🤖 AI Summary
This study addresses the lack of systematic evaluation of AI performance in staging liver fibrosis within real-world, multicenter, and heterogeneous clinical settings. To this end, we constructed LiFS—the first large-scale multicenter dataset comprising complete gadoxetic acid–enhanced multiphase MRI sequences paired with histopathological reference standards—and leveraged the MICCAI 2025 CARE-Liver Challenge to systematically benchmark nine AI approaches. Through strategies including multiseries registration, multimodal fusion, and diverse backbone architectures with varying input dimensionalities, the top-performing model achieved diagnostic accuracy comparable to that of experienced radiologists and significantly outperformed junior readers. Our findings highlight inter-center heterogeneity, label imbalance, and variability in contrast-enhancement protocols as key challenges, offering critical benchmarks and insights for future clinical deployment of AI in liver fibrosis assessment.
📝 Abstract
Despite years of methodological progress, how far AI has come in liver fibrosis staging has never been systematically evaluated under the heterogeneous, multi-center conditions that define clinical practice. To address this gap, we introduce LiFS, a large-scale dataset and benchmark derived from the MICCAI 2025 CARE-Liver challenge, comprising 610 patients across multiple centers and scanners with multi-sequence MRI. To the best of our knowledge, LiFS is the first benchmark providing complete gadoxetic acid-enhanced sequences with histopathology-confirmed annotations from diverse real-world scanners. Through systematic evaluation of 9 independently developed methods selected from 96 registered teams against in-cohort radiologist reference results, our findings address how far current AI has progressed toward clinical-level liver fibrosis staging from three complementary perspectives.
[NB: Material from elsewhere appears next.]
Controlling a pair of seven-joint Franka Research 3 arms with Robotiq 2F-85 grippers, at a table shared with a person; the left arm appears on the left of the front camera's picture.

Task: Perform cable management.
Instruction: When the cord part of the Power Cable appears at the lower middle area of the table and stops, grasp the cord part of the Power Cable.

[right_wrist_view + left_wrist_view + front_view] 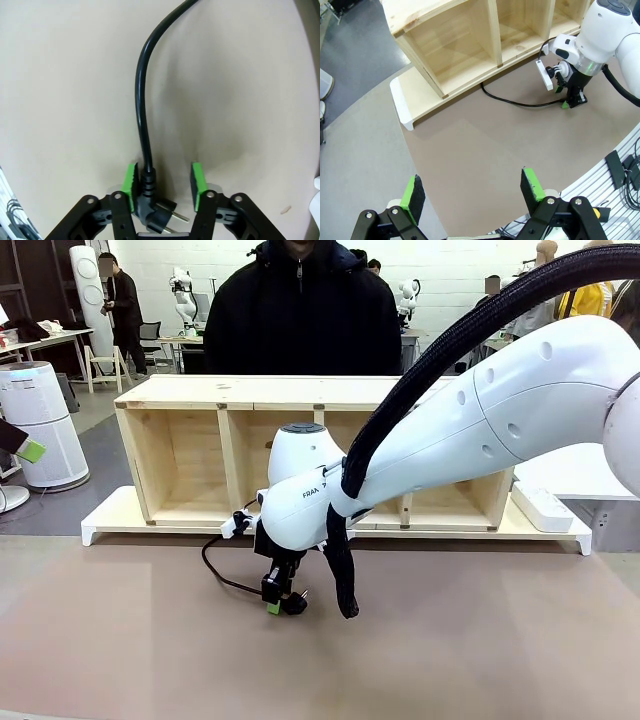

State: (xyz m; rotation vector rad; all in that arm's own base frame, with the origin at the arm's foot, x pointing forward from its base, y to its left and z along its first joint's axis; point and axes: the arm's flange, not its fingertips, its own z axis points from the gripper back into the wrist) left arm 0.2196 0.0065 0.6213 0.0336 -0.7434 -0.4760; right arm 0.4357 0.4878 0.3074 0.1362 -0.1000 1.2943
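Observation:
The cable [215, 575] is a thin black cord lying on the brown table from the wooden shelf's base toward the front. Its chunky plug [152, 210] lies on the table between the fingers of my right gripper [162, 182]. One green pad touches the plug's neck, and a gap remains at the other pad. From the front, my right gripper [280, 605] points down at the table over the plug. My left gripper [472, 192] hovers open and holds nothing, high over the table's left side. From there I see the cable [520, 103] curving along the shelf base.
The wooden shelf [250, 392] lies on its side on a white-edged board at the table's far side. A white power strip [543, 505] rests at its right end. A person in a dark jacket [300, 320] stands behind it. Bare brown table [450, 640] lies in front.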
First, against radiologists, the best AI methods were broadly comparable to the senior radiologist and significantly exceeded the junior radiologist in selected settings, while median AI performance generally approached junior-radiologist levels. Second, from a data perspective, cross-center heterogeneity, label imbalance, and contrast-enhanced sequence variability emerge as the dominant challenges for AI methods. Third, from a technical perspective, methodological design choices, including spatial registration, input dimensionality, multi-modal fusion strategy, and backbone architecture, appear to modulate cross-center robustness, although no single choice alone closes the gap. Overall, LiFS provides a rigorous real-world benchmark for positioning the current state of AI in liver fibrosis staging and for enabling future research on the key challenges that limit clinically reliable deployment.